Introduction to the shelve and cshelve Module

Python’s standard library includes a variety of modules designed to simplify data storage and management. Among them, the shelve module stands out as an incredibly versatile tool for simple, file-based data persistence.

The cshelve module extends the shelve module by adding cloud storage capabilities. It follows the same API, allowing a switch from local storage to cloud storage without modifying the code.

What is the shelve Module?

The shelve module in Python allows storing Python objects persistently using a dictionary-like interface. Essentially, it creates a persistent, disk-backed dictionary where the keys are strings and the values can be any Python object that can be serialized.
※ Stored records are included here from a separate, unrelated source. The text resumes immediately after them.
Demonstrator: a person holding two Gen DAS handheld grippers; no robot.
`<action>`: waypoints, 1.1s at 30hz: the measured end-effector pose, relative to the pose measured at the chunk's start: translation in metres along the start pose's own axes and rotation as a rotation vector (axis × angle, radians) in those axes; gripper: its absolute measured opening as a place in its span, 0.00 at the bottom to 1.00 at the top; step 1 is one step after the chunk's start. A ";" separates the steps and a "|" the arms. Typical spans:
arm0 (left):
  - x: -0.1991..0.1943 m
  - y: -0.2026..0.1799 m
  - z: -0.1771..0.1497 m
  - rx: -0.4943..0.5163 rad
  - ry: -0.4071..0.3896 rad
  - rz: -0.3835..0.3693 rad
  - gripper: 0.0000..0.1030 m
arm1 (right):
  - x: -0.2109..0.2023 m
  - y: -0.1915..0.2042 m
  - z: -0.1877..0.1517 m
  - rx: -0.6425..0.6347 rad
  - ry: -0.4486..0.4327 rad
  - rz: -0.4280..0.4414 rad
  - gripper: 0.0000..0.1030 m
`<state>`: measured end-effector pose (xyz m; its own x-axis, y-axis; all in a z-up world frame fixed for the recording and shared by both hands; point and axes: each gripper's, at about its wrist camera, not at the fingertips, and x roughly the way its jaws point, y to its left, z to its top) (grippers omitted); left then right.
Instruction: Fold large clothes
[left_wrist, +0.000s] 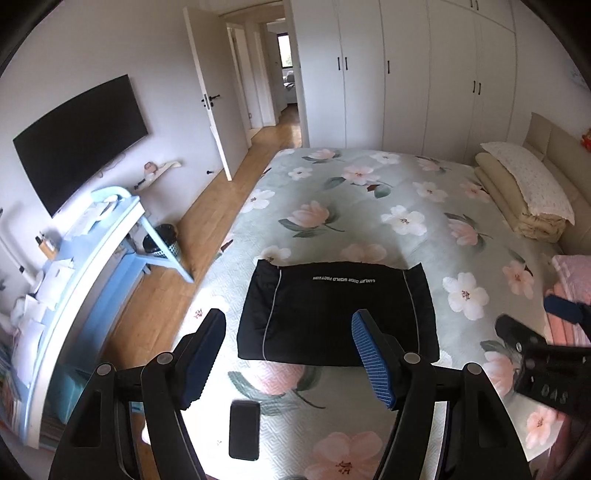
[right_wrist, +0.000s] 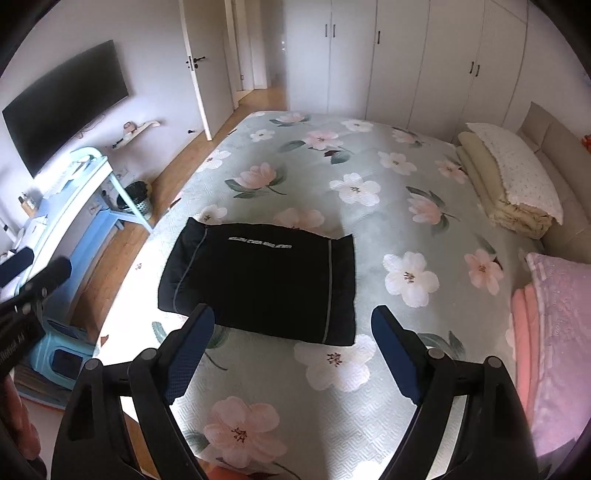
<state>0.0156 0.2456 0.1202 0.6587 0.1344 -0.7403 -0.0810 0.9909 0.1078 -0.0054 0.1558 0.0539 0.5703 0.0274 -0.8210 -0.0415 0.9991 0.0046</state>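
Floral quilted bed (left_wrist: 369, 206) bears the folded black garment (left_wrist: 336, 310); I'd keep left claw (left_wrist: 288, 354) and right claw (right_wrist: 291, 354) spread, empty, clear above it.

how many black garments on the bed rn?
1. A folded black garment lies flat mid-bed on the floral bedspread, beyond both tools. The pink and beige stacks at the right could hide more.

Home bedroom — bed (left_wrist: 369, 206) with floral cover, pillows (left_wrist: 524, 184), white wardrobe (left_wrist: 406, 74), wall television (left_wrist: 81, 140), desk (left_wrist: 92, 251) — perhaps a child's.
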 end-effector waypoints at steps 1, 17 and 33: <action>0.001 -0.001 0.001 -0.003 -0.002 -0.003 0.70 | 0.000 -0.001 -0.001 0.001 0.000 -0.001 0.85; 0.026 -0.032 0.010 0.058 0.046 0.004 0.70 | 0.010 -0.031 0.010 0.078 0.023 -0.015 0.86; 0.046 -0.033 0.007 0.038 0.127 -0.039 0.70 | 0.029 -0.029 0.013 0.066 0.071 -0.016 0.86</action>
<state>0.0536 0.2194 0.0871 0.5603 0.0988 -0.8224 -0.0274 0.9945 0.1008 0.0233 0.1278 0.0375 0.5110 0.0115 -0.8595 0.0223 0.9994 0.0267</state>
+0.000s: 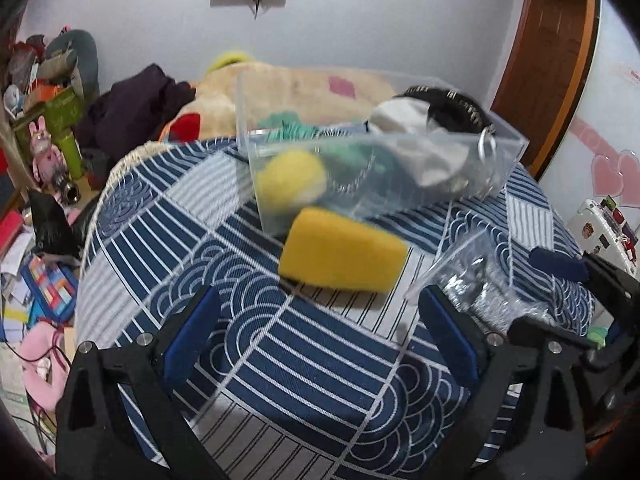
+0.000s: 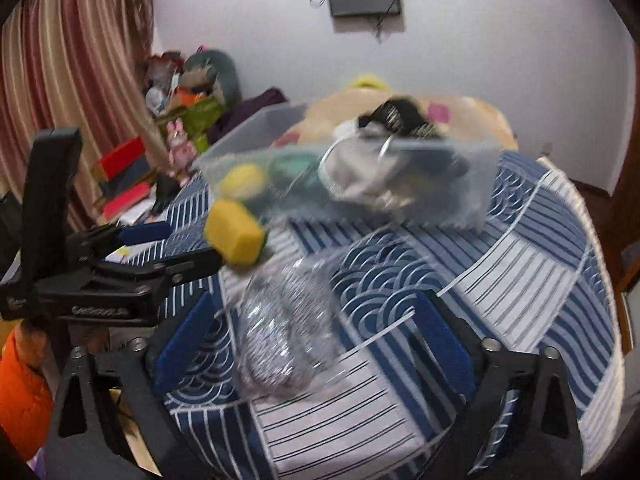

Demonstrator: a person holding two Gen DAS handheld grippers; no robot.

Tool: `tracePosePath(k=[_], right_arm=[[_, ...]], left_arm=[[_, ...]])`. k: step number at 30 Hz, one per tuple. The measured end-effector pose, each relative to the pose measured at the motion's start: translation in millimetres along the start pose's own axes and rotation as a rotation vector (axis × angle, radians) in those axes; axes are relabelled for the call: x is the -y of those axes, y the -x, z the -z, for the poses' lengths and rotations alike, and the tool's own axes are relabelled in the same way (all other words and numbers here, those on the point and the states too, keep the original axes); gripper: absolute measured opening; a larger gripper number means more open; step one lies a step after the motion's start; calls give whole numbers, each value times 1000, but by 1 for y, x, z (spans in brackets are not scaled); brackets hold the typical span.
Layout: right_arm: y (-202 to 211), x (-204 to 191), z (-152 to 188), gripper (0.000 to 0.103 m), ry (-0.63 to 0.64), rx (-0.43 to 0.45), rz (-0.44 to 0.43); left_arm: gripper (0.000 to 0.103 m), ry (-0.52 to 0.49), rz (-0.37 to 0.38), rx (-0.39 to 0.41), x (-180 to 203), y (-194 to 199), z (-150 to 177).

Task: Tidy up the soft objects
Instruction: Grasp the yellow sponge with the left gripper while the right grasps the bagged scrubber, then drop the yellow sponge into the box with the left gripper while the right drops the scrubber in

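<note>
Yellow foam, the sponge (image 1: 343, 255) lies mid-frame on the bench (image 1: 304, 364), touching the front of the clear plastic bin (image 1: 508, 148); we judge it light and squashy, best pinched across its short sides. The crinkly clear bag (image 2: 286, 332) looks slippery and wants a grip on its bulk. We count one sponge, one bag, one bin. Our left tool (image 1: 320, 344) and right tool (image 2: 320, 344) both gape wide, holding nothing.

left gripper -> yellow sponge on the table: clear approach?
Probably yes. The left gripper is open with the sponge straight ahead on bare cloth; the bin behind touches or nearly touches it, and the bag lies to its right.
</note>
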State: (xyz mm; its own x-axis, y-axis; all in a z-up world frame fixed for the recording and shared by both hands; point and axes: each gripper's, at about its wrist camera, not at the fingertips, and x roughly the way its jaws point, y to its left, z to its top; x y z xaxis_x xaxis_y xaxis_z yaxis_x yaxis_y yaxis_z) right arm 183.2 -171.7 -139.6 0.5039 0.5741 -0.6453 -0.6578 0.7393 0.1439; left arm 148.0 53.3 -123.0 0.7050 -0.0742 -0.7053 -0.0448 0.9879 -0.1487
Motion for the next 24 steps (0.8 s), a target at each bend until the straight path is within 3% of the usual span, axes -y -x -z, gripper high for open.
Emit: tracePosePath(k=[6, 9, 13, 16, 24], right_arm=[[-8, 2, 6, 44, -2, -50, -31], [-2, 6, 5, 31, -10, -33, -18], [8, 14, 5, 26, -35, -3, 7], [15, 21, 6, 25, -57, 18, 19], [38, 29, 1, 25, -85, 89, 29]], left_arm=[[100, 0, 21, 0, 6, -10, -2], [89, 0, 38, 12, 11, -13, -7], [70, 21, 64, -2, 11, -20, -14], [63, 11, 66, 7, 12, -21, -13], [60, -13, 48, 47, 18, 0, -2]])
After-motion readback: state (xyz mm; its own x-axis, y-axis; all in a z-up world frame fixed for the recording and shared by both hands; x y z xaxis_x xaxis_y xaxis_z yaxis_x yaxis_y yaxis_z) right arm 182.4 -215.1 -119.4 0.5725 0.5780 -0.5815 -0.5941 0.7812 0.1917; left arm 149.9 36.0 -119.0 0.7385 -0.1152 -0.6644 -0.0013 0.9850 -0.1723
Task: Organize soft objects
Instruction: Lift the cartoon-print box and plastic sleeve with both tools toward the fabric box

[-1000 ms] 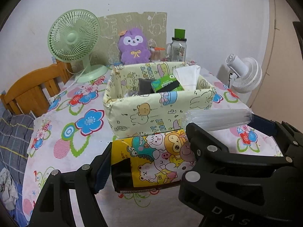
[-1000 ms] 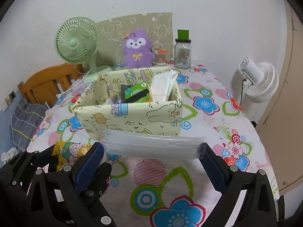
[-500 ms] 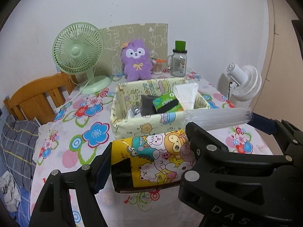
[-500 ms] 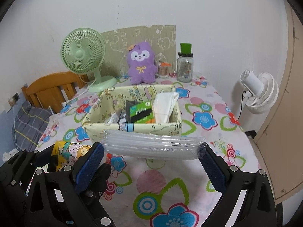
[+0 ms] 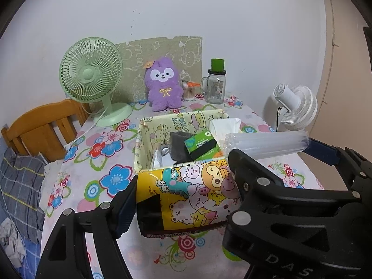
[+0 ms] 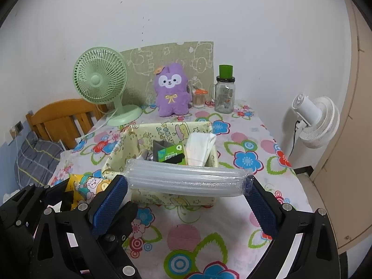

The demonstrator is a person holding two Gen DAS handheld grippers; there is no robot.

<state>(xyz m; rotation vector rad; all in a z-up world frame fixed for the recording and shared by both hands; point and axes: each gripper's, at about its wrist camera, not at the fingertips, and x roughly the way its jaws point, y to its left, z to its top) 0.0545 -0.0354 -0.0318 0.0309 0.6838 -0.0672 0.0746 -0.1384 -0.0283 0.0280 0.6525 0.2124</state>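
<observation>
The left gripper [image 5: 183,197] is closed on a yellow packet [image 5: 186,195] with cartoon animals printed on it. The packet is squeezed between the jaws and held up off the table [image 5: 111,139]. The right gripper [image 6: 186,183] is closed on a clear tube of plastic cups [image 6: 186,179], which is held by its two ends, so its long side runs straight across from jaw to jaw. The yellow cloth box [image 6: 162,130] is seen just ahead of and below both sets of jaws, already partly filled.
</observation>
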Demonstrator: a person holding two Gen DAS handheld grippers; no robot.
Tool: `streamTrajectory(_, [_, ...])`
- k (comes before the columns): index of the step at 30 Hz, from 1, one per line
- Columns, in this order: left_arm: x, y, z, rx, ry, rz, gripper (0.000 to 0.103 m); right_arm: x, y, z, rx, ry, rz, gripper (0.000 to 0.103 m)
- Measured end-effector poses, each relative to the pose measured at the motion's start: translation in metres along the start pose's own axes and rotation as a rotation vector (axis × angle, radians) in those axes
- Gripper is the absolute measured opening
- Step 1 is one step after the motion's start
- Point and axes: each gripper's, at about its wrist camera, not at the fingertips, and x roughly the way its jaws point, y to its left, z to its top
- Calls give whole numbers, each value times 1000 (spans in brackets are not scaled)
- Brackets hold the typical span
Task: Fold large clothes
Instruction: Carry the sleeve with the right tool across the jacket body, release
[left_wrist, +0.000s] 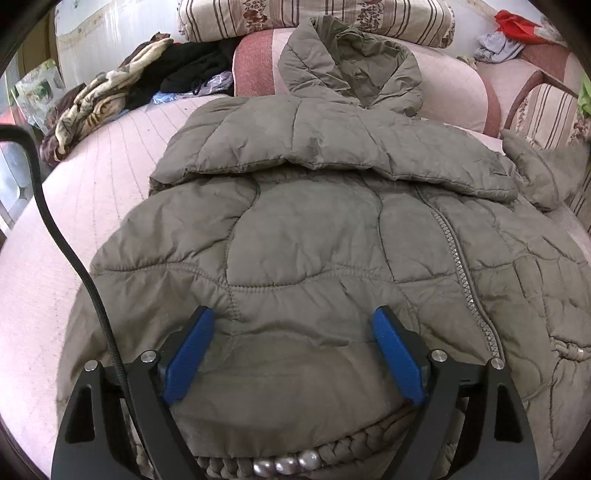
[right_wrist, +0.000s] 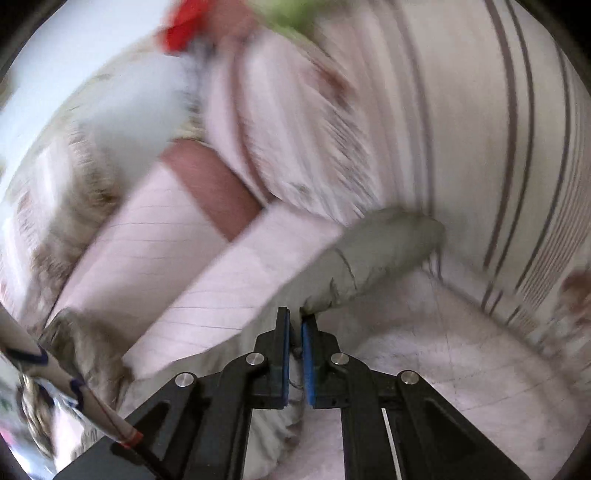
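A: Jacket (left_wrist: 314, 251), olive green and quilted, fills most of the left wrist view. It lies spread on a pale pink mattress (left_wrist: 92, 192). Its hood (left_wrist: 351, 70) points toward twelve o'clock, resting against a pink cushion (left_wrist: 258, 62).

B: Where are the sleeves?

A: One sleeve (left_wrist: 332, 147) is folded across the chest, running from nine o'clock to three o'clock. The zipper (left_wrist: 465, 273) runs down at about four o'clock. A braided hem with pearl-like beads (left_wrist: 288, 463) sits at six o'clock.

B: And the left gripper?

A: The left gripper (left_wrist: 295, 350) hovers over the lower part of the jacket, its blue pads (left_wrist: 192, 354) spread wide apart, holding nothing.

B: What lies around the jacket?

A: A heap of dark clothes and a patterned blanket (left_wrist: 103, 99) at ten o'clock, a striped floral quilt (left_wrist: 314, 18) at twelve o'clock, and red fabric (left_wrist: 517, 24) at one o'clock. A black cable (left_wrist: 55, 221) curves down at nine o'clock.

B: What does the right wrist view show?

A: It is heavily blurred. The right gripper (right_wrist: 295, 328) has its blue pads (right_wrist: 308, 362) nearly together, pinching the cuff end of the other sleeve (right_wrist: 376, 251), which stretches away toward one o'clock. Pink mattress (right_wrist: 443, 350) lies below it and striped bedding (right_wrist: 498, 147) at two o'clock. A red blur (right_wrist: 181, 29) sits at eleven o'clock.
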Motion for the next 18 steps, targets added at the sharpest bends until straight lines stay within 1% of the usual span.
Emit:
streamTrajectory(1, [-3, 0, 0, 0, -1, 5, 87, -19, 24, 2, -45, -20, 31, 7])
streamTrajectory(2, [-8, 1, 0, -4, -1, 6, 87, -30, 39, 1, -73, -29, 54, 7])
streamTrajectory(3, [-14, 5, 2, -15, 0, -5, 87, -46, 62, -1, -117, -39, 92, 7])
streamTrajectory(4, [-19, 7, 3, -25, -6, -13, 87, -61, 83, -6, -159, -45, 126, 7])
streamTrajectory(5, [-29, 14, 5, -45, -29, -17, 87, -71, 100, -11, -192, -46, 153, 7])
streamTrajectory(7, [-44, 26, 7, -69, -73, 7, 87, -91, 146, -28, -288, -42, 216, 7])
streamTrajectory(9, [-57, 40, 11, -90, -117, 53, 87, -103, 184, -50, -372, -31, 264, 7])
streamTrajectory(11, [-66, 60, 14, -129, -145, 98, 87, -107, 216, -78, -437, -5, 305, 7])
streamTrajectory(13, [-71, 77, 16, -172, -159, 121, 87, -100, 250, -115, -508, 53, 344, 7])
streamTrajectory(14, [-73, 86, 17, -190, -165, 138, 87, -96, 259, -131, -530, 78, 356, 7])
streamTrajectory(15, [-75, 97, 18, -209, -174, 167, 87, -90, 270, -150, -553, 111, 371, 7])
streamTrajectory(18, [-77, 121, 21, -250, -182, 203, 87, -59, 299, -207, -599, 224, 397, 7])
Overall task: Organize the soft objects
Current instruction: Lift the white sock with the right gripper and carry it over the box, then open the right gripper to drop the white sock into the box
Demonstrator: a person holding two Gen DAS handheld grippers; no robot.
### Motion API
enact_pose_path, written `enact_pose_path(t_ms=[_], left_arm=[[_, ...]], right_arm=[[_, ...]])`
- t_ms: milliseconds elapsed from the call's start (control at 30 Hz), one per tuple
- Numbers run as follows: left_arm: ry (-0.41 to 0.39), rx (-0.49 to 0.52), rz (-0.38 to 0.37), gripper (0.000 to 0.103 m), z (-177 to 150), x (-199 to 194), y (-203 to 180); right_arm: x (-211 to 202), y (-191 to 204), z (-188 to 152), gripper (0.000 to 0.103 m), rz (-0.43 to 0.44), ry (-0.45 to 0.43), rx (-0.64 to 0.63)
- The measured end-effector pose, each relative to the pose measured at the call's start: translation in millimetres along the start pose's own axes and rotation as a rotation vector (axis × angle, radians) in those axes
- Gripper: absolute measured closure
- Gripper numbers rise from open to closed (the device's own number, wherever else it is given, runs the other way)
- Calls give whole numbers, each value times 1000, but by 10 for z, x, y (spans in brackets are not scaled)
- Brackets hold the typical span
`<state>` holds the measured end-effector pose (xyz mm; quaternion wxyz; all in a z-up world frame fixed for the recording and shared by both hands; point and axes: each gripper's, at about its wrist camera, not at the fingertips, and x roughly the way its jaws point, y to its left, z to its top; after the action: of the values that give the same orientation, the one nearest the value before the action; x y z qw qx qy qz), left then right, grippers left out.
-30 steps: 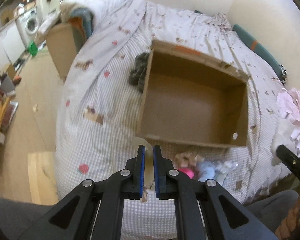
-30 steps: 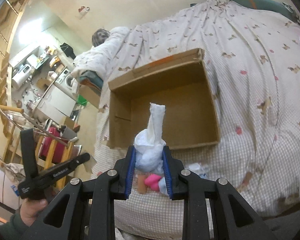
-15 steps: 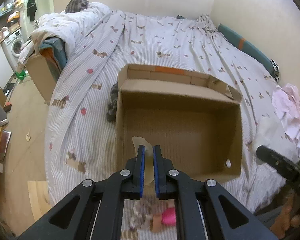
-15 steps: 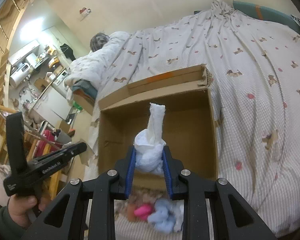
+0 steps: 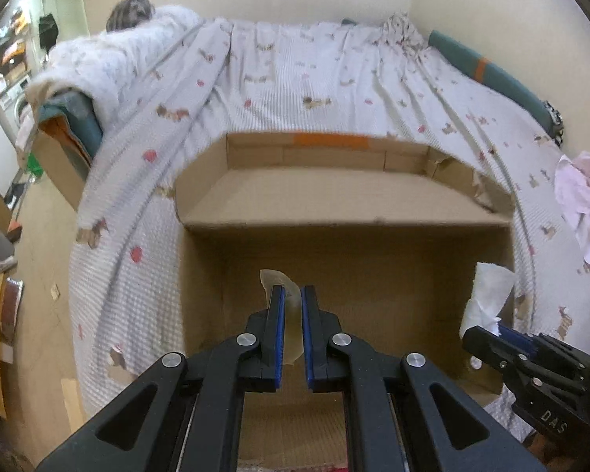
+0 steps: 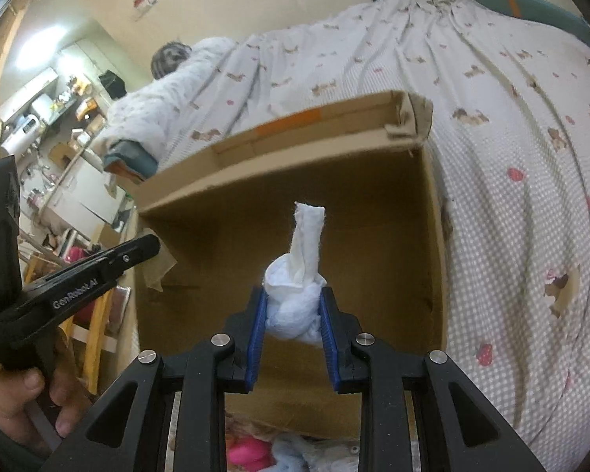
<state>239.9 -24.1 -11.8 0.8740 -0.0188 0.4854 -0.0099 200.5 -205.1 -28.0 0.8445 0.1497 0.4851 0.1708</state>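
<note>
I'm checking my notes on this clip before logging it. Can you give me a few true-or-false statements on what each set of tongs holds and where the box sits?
1. The right tongs are shut on a knotted white cloth. True.
2. The left tongs are open with nothing between them. False: they grip a thin beige piece.
3. The cardboard box sits on the floor. False: it rests on the patterned bedspread.
4. Both sets of tongs are held over the box opening. True.
5. An orange strip marks the box's far flap. True.
6. The box is full of toys. False: the visible interior looks bare.
</note>
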Motion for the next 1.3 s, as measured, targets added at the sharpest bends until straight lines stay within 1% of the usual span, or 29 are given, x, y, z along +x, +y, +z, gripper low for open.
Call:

Unlike more complex databases, shelve is lightweight and doesn’t require defining schemas, writing complicated queries or a database engine. Instead, it’s a simple key-value store designed for scenarios needing a quick way to save and retrieve structured data between program runs without the overhead of a full database.

Key Features of shelve

  • Dictionary-like Interface: Interaction with shelve objects uses standard dictionary operations, making it familiar and intuitive for Python developers.

  • Automatic Serialization: shelve uses Python’s pickle module to automatically serialize and deserialize objects. This allows storing complex data structures like lists, dictionaries, and custom objects.

  • Persistent Storage: Data stored in a shelve object remains on disk, so it can be retrieved even after the program exits.

  • Ease of Use: No setup is required, unlike traditional databases. Just import shelve, open a file, and start storing data.

Basic Usage

Here’s a basic example of how to use the shelve module to store and retrieve data:

import shelve

# Open a shelve database file
with shelve.open('my_shelve_db') as db:
    # Store data in the my_shelve_db file
    db['username'] = 'Alice'
    db['age'] = 28
    db['preferences'] = {'theme': 'dark', 'notifications': True}

    # Retrieve data from the my_shelve_db file
    print(db['username'])  # Output: Alice
    print(db['age'])       # Output: 28
    print(db['preferences'])  # Output: {'theme': 'dark', 'notifications': True}

In this example, we open a shelve file named my_shelve_db and store several key-value pairs in it. When the file is closed, the data is saved to disk. The next time we open the file, we can access the data in the same way.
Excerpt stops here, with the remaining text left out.